Knowledge Bank

Recent developments in Raman spectroscopy have centered on the improvement of experimental techniques. In order to decrease exposure times, the intensity of the incident light has been increased by using reflectors or water-cooled mercury arcs operating at higher currents. A multiple reflection Raman tube has been constructed which has made possible the observation of the rotational spectrum of $CH4$. Also, photoelectric methods of recording Raman spectra have been developed to the point where they have been used successfully for qualitative and quantitative analyses in industrial research. From the theoretical viewpoint, not much has been added to the original work of Placzek. Since his work indicated that overtones and summation tones would occur rarely, he did not consider depolarization factors and relative intensities for these cases in great detail. However, he did indicate how to proceed in these cases and it seems that the work should be extended because overtones and summation tones are common occurrences in Raman spectra.

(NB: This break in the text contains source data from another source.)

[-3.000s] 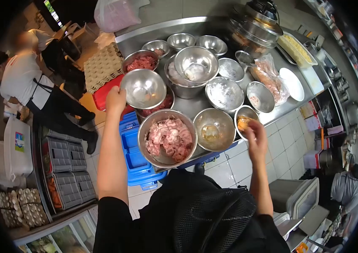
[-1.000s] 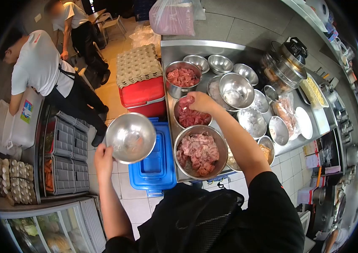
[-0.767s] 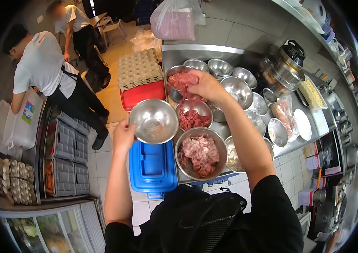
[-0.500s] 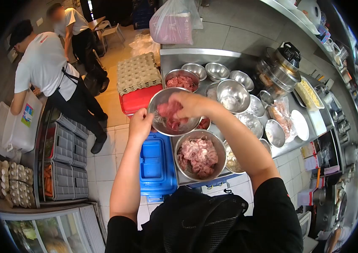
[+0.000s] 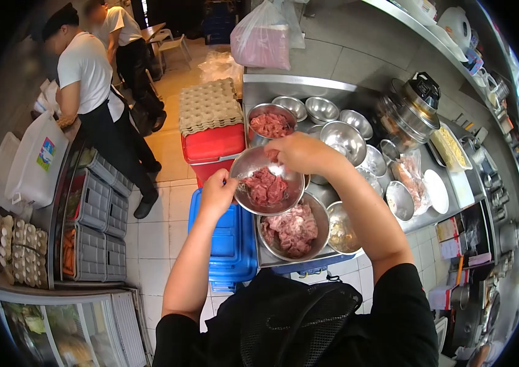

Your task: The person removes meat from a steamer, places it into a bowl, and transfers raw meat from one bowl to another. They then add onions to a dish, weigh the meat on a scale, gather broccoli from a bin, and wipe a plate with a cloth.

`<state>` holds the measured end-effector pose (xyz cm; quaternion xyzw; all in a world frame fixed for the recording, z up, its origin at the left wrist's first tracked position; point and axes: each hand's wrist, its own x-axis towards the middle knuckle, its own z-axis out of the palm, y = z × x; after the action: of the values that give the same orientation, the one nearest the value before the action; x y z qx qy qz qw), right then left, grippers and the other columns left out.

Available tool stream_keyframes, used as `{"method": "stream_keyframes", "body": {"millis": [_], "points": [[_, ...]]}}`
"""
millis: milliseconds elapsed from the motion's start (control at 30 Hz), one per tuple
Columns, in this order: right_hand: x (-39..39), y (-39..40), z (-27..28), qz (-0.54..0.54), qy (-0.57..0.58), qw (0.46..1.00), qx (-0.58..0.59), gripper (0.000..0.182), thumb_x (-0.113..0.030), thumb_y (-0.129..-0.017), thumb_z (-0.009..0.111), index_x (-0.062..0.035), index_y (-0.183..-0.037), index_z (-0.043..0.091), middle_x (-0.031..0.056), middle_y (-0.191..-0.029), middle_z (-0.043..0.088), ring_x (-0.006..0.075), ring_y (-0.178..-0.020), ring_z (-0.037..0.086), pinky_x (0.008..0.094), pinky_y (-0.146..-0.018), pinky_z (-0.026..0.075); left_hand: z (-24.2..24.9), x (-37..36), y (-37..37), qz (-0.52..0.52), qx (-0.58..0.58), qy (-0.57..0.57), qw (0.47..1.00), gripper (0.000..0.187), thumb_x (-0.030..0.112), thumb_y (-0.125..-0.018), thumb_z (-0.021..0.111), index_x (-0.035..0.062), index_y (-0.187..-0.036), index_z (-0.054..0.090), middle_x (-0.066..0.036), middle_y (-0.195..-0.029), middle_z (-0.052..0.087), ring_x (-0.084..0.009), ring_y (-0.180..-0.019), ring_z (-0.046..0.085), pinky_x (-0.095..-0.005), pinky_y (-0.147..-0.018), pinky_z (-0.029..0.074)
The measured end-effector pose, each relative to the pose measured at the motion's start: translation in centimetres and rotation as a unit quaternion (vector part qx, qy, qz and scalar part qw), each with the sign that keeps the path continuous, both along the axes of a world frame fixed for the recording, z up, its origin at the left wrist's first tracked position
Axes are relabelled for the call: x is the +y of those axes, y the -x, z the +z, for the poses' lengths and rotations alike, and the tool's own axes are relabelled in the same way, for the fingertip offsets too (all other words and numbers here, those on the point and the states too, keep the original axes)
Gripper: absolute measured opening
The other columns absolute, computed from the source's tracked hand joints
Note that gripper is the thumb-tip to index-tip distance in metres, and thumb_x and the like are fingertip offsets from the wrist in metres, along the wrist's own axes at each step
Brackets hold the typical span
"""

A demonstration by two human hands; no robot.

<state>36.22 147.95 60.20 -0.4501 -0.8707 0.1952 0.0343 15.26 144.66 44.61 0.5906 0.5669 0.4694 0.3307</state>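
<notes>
My left hand [image 5: 218, 189] is closed on the left rim of a steel mixing bowl [image 5: 248, 165], which is tilted towards me. Raw red meat [image 5: 265, 187] lies inside it. Over the bowl's upper right rim, my right hand [image 5: 296, 153] has its fingers curled around a piece of red meat [image 5: 272, 155], mostly hidden by the hand. Just below stands a larger bowl [image 5: 322, 237] of paler pink raw meat [image 5: 294, 229]. Behind the held bowl, another bowl [image 5: 253, 131] contains red meat pieces [image 5: 271, 125].
Several steel bowls [image 5: 343, 142] crowd the steel counter to the right, near a bagged item [image 5: 410, 177] and a white plate [image 5: 435, 191]. A blue lidded bin [image 5: 226, 251] and a red cooler [image 5: 210, 147] under egg trays [image 5: 210, 104] stand left. Two people [image 5: 91, 67] work far left.
My right hand has lifted from the meat inside the held bowl to its upper right rim. The view has shifted slightly, and the nearer person stands more upright.
</notes>
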Motion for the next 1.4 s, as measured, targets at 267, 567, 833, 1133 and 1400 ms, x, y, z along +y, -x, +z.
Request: {"method": "stream_keyframes", "body": {"millis": [267,567,833,1133,1400], "points": [[2.6,-2.6,-9.4,-0.135,-0.180,0.911,0.346,0.030,-0.003,-0.075,0.051,-0.0056,-0.103,0.061,0.0164,-0.092,0.062,0.0292,-0.077,0.062,0.0398,-0.073,0.050,1.9,-3.8,3.9,0.101,0.057,0.001,0.993,0.020,0.016,-0.080,0.056,-0.0010,-0.070,0.050,-0.013,-0.061,0.056,-0.0173,-0.056,0.055,-0.0328,-0.054,0.044],[-4.8,3.5,-11.0,0.050,-0.239,0.970,-0.015,0.016,-0.013,-0.077,0.054,-0.0074,-0.089,0.062,0.0092,-0.086,0.062,0.0258,-0.085,0.061,0.0373,-0.072,0.050,4.2,-4.8,3.3,0.089,0.097,-0.007,0.991,0.017,0.012,-0.078,0.054,-0.0010,-0.069,0.048,-0.012,-0.060,0.052,-0.0189,-0.056,0.051,-0.0343,-0.056,0.042],[-4.4,1.7,-10.0,0.015,-0.173,0.982,0.077,0.015,-0.016,-0.080,0.052,-0.0096,-0.086,0.063,0.0113,-0.083,0.061,0.0305,-0.082,0.060,0.0416,-0.074,0.048,3.3,-4.2,3.3,0.052,0.067,-0.001,0.996,0.018,0.012,-0.077,0.056,0.0000,-0.068,0.045,-0.012,-0.058,0.051,-0.0193,-0.055,0.049,-0.0355,-0.055,0.042],[-2.3,0.3,-6.8,-0.198,-0.206,0.857,0.429,0.021,-0.013,-0.082,0.055,-0.0126,-0.099,0.066,0.0103,-0.090,0.064,0.0262,-0.084,0.062,0.0396,-0.072,0.048,1.2,-4.6,5.7,0.057,0.061,-0.008,0.997,0.018,0.013,-0.078,0.055,0.0002,-0.068,0.048,-0.011,-0.057,0.051,-0.0153,-0.055,0.048,-0.0331,-0.054,0.041],[-5.1,-3.2,-11.9,-0.204,-0.054,0.945,0.250,0.039,-0.037,-0.083,0.055,-0.0065,-0.109,0.057,0.0227,-0.100,0.061,0.0389,-0.095,0.058,0.0455,-0.081,0.045,3.2,-5.9,4.5,0.012,0.071,-0.032,0.997,0.023,0.009,-0.080,0.056,0.0033,-0.063,0.040,0.000,-0.057,0.037,-0.0078,-0.057,0.035,-0.0264,-0.050,0.031]]}}
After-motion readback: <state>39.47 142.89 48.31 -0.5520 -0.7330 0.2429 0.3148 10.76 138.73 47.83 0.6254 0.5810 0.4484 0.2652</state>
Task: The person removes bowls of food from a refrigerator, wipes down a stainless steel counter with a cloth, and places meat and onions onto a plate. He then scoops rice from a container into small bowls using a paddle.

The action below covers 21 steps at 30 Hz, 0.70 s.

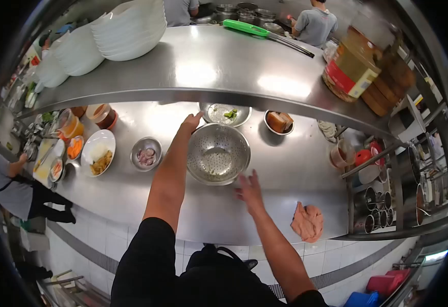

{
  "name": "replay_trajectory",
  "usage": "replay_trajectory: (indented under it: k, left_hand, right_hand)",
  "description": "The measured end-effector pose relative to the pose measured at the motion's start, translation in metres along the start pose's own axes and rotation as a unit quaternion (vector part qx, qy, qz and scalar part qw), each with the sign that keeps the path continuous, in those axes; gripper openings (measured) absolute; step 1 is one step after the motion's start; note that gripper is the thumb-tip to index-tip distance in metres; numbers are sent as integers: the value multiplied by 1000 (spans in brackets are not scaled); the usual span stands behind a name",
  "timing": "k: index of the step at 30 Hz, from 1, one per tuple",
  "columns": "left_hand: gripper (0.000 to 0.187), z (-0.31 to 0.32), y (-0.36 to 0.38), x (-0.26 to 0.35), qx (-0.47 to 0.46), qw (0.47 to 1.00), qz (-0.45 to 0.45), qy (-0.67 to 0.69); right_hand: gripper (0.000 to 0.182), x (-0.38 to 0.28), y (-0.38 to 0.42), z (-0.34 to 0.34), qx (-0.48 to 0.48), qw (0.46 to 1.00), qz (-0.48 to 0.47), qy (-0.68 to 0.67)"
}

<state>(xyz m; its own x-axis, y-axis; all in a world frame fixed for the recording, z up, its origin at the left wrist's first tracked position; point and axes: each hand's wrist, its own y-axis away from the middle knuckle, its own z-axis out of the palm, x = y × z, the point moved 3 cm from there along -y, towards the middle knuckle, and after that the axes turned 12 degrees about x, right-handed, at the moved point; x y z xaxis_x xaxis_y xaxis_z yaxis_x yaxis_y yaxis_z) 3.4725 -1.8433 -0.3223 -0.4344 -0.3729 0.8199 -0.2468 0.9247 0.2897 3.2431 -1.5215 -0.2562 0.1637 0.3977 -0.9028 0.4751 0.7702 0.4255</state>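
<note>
Sitting between left hand (193, 121), right hand (249, 192) — perforated bowl (219, 146), on counter (290, 174)

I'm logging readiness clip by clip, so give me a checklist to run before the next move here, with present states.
1. Right hand free: ok, fingers spread, holding nothing.
2. Left hand grip secure: cannot tell; its fingertips are by the rear dish.
3. Large colander open side up: ok.
4. Large colander free of scraps: not ok, small bits lie inside.
5. Pink cloth away from the large colander: ok, well apart.
</note>
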Motion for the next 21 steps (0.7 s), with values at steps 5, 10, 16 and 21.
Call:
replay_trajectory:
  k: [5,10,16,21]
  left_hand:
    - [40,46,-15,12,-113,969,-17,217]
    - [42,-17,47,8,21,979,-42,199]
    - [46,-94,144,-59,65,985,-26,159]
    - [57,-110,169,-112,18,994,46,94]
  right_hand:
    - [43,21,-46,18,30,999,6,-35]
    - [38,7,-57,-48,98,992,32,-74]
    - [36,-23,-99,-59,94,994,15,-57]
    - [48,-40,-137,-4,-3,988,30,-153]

Several methods have been proposed by others for calculating depolarization factors and relative intensities for fundamentals, but they either are too complicated to use for large molecules or, if they are simpler, they have not been tested enough to determine their reliability. Here, it appears, is a very fertile field for future investigation. Considerable experimental and theoretical work has been done by infrared spectroscopists on the anharmonic treatment of polyatomic molecules. Relations involving anharmonic constants can furnish useful checks on assignments of combined Raman and infrared spectral data. These checks can be important because sometimes missing fundamentals are identified through their appearance in summation and difference tones. Also, the resonance denominators which occur in anharmonic calculations can be used to predict cases where Fermi resonance can occur. Finally, it seems that potential constants should be determined in more cases where deuterium substitution is possible. Constants based on a single molecule can be in considerable error so the requirement that the set work for both the original and the deuterium substituted molecule can prevent the more important potential constants from differing too much from their proper values.